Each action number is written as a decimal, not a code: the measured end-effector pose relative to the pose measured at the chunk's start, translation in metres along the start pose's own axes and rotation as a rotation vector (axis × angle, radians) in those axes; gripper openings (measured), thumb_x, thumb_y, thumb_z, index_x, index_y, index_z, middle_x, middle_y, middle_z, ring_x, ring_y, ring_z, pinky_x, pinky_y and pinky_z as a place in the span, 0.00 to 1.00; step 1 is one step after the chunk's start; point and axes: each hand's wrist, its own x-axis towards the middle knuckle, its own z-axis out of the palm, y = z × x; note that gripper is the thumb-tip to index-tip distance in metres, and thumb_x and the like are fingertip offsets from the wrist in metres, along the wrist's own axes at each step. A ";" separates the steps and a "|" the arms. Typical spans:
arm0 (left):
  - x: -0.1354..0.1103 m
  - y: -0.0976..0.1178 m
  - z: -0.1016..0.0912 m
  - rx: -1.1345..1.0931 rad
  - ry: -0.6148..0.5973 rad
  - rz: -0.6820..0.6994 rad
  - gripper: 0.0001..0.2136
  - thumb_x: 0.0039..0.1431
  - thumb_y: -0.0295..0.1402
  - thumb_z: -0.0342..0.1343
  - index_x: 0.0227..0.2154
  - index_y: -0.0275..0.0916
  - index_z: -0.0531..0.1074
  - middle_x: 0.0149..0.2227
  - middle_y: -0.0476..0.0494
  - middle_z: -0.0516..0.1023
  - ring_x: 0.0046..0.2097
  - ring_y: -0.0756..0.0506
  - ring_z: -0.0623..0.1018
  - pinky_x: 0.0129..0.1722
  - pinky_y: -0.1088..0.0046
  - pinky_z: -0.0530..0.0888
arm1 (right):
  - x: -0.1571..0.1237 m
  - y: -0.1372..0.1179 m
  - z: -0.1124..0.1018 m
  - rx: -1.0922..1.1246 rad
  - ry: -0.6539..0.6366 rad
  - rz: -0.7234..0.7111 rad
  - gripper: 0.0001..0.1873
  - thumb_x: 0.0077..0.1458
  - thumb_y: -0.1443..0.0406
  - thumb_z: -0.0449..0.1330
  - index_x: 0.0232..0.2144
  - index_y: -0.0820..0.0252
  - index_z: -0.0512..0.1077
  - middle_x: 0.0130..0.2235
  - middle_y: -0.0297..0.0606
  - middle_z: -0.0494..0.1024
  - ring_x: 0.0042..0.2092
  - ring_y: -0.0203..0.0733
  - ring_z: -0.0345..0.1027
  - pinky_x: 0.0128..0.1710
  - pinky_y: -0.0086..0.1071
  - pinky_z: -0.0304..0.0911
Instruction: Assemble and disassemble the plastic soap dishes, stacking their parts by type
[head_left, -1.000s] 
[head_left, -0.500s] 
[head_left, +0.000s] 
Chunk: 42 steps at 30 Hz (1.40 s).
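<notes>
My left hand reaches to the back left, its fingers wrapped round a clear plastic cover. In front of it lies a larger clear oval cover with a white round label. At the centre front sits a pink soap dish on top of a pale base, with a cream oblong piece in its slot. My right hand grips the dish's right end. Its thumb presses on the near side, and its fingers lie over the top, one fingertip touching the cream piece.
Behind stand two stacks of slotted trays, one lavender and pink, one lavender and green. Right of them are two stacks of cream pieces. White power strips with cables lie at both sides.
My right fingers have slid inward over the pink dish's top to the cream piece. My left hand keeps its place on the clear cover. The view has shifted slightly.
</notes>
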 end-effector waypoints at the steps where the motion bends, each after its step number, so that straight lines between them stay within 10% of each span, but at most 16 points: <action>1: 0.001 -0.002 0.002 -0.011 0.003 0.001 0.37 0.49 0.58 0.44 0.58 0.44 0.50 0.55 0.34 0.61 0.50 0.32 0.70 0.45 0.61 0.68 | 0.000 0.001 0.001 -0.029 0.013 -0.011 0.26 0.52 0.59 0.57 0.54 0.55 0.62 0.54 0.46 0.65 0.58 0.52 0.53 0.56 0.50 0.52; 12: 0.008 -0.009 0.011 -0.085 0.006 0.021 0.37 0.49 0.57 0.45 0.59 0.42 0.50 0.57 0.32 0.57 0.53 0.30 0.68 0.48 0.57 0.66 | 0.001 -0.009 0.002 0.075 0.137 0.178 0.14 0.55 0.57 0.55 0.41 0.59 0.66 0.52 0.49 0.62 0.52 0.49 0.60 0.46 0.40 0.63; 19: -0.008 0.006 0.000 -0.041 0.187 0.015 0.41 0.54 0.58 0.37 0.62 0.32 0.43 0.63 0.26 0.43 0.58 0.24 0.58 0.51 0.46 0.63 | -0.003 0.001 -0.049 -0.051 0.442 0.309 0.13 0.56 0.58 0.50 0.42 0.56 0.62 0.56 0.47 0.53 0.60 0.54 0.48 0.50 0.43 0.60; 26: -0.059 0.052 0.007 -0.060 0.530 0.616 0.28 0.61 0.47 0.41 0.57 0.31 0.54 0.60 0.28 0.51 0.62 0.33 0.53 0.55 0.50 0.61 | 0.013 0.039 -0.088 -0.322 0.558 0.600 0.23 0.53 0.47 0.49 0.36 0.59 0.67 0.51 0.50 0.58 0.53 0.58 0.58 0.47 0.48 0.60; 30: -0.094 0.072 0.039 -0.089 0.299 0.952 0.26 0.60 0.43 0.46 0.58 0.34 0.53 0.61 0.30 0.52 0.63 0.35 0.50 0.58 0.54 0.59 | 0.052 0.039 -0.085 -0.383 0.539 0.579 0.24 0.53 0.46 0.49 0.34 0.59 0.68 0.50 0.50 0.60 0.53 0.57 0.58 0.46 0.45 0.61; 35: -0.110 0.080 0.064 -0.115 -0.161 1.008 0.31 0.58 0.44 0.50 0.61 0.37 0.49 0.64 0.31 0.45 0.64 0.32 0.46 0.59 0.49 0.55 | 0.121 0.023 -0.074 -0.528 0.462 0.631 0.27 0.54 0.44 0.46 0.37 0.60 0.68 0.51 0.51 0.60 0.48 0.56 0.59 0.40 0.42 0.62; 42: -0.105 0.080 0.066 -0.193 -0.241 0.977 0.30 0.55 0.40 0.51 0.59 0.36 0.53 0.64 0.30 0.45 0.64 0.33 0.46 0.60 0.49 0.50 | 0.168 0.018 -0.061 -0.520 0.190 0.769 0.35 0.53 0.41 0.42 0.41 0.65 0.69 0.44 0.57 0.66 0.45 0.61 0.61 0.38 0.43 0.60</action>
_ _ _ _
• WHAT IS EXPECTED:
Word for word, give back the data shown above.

• OUTPUT OF THE TASK:
Each action number is written as a decimal, not a code: the measured end-effector pose relative to the pose measured at the chunk's start, translation in metres along the start pose's own axes and rotation as a rotation vector (axis × angle, radians) in those axes; gripper openings (measured), thumb_x, thumb_y, thumb_z, index_x, index_y, index_z, middle_x, middle_y, middle_z, ring_x, ring_y, ring_z, pinky_x, pinky_y and pinky_z as a place in the span, 0.00 to 1.00; step 1 is one step after the chunk's start; point and axes: each hand's wrist, its own x-axis towards the middle knuckle, its own z-axis out of the palm, y = z × x; note that gripper is the thumb-tip to index-tip distance in metres, and thumb_x and the like are fingertip offsets from the wrist in metres, along the wrist's own axes at each step. A ";" separates the steps and a "|" the arms. Typical spans:
arm0 (left):
  - x: -0.1354..0.1103 m
  - y: -0.0976..0.1178 m
  - z: -0.1016..0.0912 m
  - rx: -1.1345..1.0931 rad
  - ry: -0.6148..0.5973 rad
  - rz: -0.6820..0.6994 rad
  - gripper: 0.0001..0.2136
  - thumb_x: 0.0039..0.1431
  - thumb_y: -0.0295..0.1402
  - thumb_z: -0.0342..0.1343
  - index_x: 0.0227..0.2154
  - index_y: -0.0275..0.0916
  - index_z: -0.0531..0.1074
  - middle_x: 0.0149..0.2227
  - middle_y: -0.0476..0.0494
  - middle_z: -0.0516..0.1023
  - ring_x: 0.0046..0.2097
  - ring_y: -0.0756..0.0506
  - ring_z: -0.0623..0.1018
  - pinky_x: 0.0129..0.1722
  - pinky_y: -0.1088..0.0046
  - pinky_z: -0.0530..0.0888
arm1 (right):
  - x: -0.1571..0.1237 m
  - y: -0.1372..0.1179 m
  - z: -0.1124..0.1018 m
  - rx: -1.0922..1.1246 rad
  - ry: -0.6539..0.6366 rad
  - rz: -0.7234..0.7111 rad
  - gripper: 0.0001..0.1873
  - thumb_x: 0.0077..0.1458
  - thumb_y: -0.1443..0.0406
  - thumb_z: -0.0449..0.1330
  - index_x: 0.0232..0.2144
  - index_y: -0.0820..0.0252
  - index_z: -0.0512..0.1077
  - middle_x: 0.0130..0.2235
  - middle_y: -0.0297..0.0606
  - middle_z: -0.0494..0.1024
  - ring_x: 0.0042..0.2092
  - ring_y: -0.0203..0.0733
  - ring_z: -0.0345..0.1027
  - pinky_x: 0.0128..0.1710
  - pinky_y: -0.0086..0.1071
  - pinky_z: -0.0304..0.0911
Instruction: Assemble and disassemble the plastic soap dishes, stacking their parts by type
[head_left, -1.000s] 
[head_left, -0.500s] 
[head_left, +0.000s] 
Chunk: 42 steps at 30 Hz (1.40 s).
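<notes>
My left hand reaches to the back left, its fingers wrapped round a clear plastic cover. In front of it lies a larger clear oval cover with a white round label. At the centre front sits a pink soap dish on top of a pale base, with a cream oblong piece in its slot. My right hand grips the dish's right end. Its thumb presses on the near side, and its fingers lie over the top, one fingertip touching the cream piece.
Behind stand two stacks of slotted trays, one lavender and pink, one lavender and green. Right of them are two stacks of cream pieces. White power strips with cables lie at both sides.
My right fingers have slid inward over the pink dish's top to the cream piece. My left hand keeps its place on the clear cover. The view has shifted slightly.
</notes>
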 end-effector waypoints at the steps where the motion bends, each after its step number, so that straight lines between them stay within 10% of each span, but at most 16 points: <action>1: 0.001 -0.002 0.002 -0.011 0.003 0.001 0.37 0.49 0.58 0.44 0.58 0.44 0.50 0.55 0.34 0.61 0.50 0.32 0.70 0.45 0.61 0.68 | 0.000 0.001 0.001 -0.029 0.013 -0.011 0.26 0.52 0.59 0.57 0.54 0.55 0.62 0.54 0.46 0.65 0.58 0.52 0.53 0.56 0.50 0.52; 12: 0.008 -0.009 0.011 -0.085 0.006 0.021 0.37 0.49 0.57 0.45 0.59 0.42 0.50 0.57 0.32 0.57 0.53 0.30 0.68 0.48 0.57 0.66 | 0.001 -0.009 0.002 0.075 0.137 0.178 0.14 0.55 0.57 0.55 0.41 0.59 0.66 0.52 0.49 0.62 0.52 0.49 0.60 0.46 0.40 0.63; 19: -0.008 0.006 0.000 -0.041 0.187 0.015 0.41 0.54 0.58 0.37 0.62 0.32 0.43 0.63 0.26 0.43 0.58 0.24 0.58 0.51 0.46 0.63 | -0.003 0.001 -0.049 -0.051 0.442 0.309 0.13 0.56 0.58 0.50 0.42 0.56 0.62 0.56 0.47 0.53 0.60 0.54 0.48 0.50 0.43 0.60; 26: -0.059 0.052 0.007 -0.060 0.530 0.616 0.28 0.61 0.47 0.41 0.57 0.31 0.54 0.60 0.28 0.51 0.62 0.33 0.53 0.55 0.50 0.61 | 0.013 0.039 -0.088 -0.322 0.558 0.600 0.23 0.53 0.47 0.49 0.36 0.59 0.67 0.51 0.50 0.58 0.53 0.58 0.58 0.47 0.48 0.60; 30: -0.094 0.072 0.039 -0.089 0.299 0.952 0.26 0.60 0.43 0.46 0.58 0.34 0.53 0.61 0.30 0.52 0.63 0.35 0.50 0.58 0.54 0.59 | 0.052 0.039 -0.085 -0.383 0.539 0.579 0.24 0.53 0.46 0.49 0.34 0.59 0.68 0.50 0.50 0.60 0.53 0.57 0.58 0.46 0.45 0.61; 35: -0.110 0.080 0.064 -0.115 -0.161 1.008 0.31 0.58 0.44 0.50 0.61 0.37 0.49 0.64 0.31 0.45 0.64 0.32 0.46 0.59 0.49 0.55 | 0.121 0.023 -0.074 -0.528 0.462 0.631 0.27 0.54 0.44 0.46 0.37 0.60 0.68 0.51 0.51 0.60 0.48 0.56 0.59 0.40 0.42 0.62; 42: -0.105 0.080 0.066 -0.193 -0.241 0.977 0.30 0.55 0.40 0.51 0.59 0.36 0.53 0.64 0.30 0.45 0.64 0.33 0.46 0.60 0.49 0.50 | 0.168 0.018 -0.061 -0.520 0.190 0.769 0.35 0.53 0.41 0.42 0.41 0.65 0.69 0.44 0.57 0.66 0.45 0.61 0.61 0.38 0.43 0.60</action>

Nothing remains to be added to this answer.